Sometimes people don't always notice the feelings of others and act intensively without meaning, and at times like that you need to bring ti to their attention


----------



## skay87 (Nov 6, 2015)

ShadowOnTheWall said:


> Sometimes people don't always notice the feelings of others and act intensively without meaning, and at times like that you need to bring ti to their attention


I've tried, trust me I've tried. But it's been a decade of being treated like dirt week in week out.

Right now it's my birthday and not had one call or text. I'm in the UK so it's late afternoon so...

I've had facebook messages, but I just wonder how many of them would have remembered if facebook hadn't reminded them.

As predicted the only people that have made any effort are my mum and one of her friends.


----------



## aaaa1111bbbb2222cccc3333 (May 10, 2015)

Are there any positive sides to your friendship, or are they just *ssholes all the time? Cause what you described doesn't look like friendship at all. Honestly, if they're just using you and never give in return, i would ditch them. It sucks to be alone, but in that case it seems to be the lesser evil.


----------



## ShadowOnTheWall (Dec 24, 2010)

thedevilsblood said:


> Are there any positive sides to your friendship, or are they just *ssholes all the time? Cause what you described doesn't look like friendship at all. Honestly, if they're just using you and never give in return, i would ditch them. It sucks to be alone, but in that case it seems to be the lesser evil.


Agreed, these people don't seem like your friends. Find some better friends, even if you have to endure being alone for a bit


----------



## skay87 (Nov 6, 2015)

Well today I unfriended a lot of people on Facebook. I'm going to trim it down further with a view to maybe leaving facebook altogether. If people still want to be my friend then they'll contact me away from that site.

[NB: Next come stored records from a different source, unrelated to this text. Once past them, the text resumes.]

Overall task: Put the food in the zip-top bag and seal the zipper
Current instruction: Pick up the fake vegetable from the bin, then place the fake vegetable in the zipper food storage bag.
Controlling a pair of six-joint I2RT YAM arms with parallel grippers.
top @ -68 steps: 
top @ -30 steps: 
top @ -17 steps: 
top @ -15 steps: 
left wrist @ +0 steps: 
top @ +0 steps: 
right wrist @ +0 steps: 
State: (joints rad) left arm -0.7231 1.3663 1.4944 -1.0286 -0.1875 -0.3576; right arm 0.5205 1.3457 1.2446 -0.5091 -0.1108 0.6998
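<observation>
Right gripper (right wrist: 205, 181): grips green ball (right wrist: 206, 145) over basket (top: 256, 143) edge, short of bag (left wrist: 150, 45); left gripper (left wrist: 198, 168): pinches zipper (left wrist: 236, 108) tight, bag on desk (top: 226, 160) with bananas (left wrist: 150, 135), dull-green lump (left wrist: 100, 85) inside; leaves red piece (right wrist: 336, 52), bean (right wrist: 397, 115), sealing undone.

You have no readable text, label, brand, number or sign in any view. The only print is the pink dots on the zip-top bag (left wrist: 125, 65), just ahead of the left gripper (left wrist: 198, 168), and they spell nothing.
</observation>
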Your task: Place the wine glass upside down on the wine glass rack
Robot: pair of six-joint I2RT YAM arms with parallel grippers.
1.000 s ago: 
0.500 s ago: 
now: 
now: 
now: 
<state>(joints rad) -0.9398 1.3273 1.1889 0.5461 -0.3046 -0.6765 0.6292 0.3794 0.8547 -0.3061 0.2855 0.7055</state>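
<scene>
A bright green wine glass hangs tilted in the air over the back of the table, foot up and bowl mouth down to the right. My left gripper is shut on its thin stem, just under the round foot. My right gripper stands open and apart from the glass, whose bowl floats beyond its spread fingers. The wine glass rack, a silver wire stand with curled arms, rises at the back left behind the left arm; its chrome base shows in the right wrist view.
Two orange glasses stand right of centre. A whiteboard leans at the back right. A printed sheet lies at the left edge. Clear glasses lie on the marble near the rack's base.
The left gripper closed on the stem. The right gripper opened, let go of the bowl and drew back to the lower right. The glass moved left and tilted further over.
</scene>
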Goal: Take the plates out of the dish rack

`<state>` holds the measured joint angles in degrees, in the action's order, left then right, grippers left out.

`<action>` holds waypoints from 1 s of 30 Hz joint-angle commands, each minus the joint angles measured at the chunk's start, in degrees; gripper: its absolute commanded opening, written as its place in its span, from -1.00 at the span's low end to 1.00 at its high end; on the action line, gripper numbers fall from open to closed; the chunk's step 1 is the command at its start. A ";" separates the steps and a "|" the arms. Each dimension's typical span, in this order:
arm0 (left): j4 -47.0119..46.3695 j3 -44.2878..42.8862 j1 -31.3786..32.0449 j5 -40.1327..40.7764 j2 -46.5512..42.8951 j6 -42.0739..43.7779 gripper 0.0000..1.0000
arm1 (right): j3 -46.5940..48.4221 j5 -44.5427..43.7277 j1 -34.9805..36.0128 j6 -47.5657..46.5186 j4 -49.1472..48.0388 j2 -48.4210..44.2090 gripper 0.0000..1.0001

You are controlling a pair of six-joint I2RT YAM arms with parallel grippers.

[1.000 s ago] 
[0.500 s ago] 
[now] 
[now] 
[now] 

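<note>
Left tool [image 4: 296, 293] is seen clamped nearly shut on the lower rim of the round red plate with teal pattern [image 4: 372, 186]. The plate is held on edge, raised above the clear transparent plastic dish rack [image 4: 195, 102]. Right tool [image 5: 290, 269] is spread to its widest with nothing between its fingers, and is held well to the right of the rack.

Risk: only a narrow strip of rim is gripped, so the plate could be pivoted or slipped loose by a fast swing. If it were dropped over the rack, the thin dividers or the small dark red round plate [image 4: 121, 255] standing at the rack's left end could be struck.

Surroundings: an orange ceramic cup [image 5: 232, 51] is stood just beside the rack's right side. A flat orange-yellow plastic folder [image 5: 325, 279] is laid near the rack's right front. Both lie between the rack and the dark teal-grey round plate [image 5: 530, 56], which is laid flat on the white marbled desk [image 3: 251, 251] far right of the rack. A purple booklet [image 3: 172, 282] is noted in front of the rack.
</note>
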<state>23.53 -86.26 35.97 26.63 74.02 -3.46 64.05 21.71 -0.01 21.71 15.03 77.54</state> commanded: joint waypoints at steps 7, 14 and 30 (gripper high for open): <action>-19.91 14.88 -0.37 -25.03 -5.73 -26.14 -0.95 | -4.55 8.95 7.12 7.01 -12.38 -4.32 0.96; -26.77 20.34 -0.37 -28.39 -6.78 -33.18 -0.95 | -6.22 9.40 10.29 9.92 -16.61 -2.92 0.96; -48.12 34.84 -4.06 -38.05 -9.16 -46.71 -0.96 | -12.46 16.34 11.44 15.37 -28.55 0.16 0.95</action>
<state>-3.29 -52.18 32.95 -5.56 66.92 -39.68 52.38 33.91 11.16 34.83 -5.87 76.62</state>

My mum took me out for my birthday again. I got one card. I got piles of facebook messages but almost all of them were from acquaintances...some friends didn't bother at all. As usual. One friend who'd said they couldn't make it for my birthday was tagged on a "impromptu night out" in the same area I'd wanted to go out to...so that's that I guess.
@thedevilsblood - sometimes there's good times, but its always on their terms. They suggest something and I go along with it. I suggest something and its either ignored or considered inconvenient. @ShadowOnTheWall - sometimes I think I'm just friends with them so I'm not alone, but I had a period of about three years where I had no real proper friends and my mental health was a lot better. Sometimes I feel lonely and other times I like being alone and feel forced to have friends because society thinks being alone is abnormal. I might try being abnormal again, it's less hassle and no-one will be around to disappoint me.


----------



## ShadowOnTheWall (Dec 24, 2010)

skay87 said:


> Well today I unfriended a lot of people on Facebook. I'm going to trim it down further with a view to maybe leaving facebook altogether. If people still want to be my friend then they'll contact me away from that site.
> 
> My mum took me out for my birthday again. I got one card. I got piles of facebook messages but almost all of them were from acquaintances...some friends didn't bother at all. As usual. One friend who'd said they couldn't make it for my birthday was tagged on a "impromptu night out" in the same area I'd wanted to go out to...so that's that I guess.
> 
> ...


I don't think your only choice is to accept crappy friends or be alone. I mean maybe you'd be alone eventually but you could always try meeting new people. Maybe try a club or hobby group or something


----------



## skay87 (Nov 6, 2015)

ShadowOnTheWall said:


> I don't think your only choice is to accept crappy friends or be alone. I mean maybe you'd be alone eventually but you could always try meeting new people. Maybe try a club or hobby group or something


Every time I try joining a group it's a disaster...People are always nice at first, but they soon show their true colours. I don't think I trust anyone these days.


----------



## ShadowOnTheWall (Dec 24, 2010)

skay87 said:


> Every time I try joining a group it's a disaster...People are always nice at first, but they soon show their true colours. I don't think I trust anyone these days.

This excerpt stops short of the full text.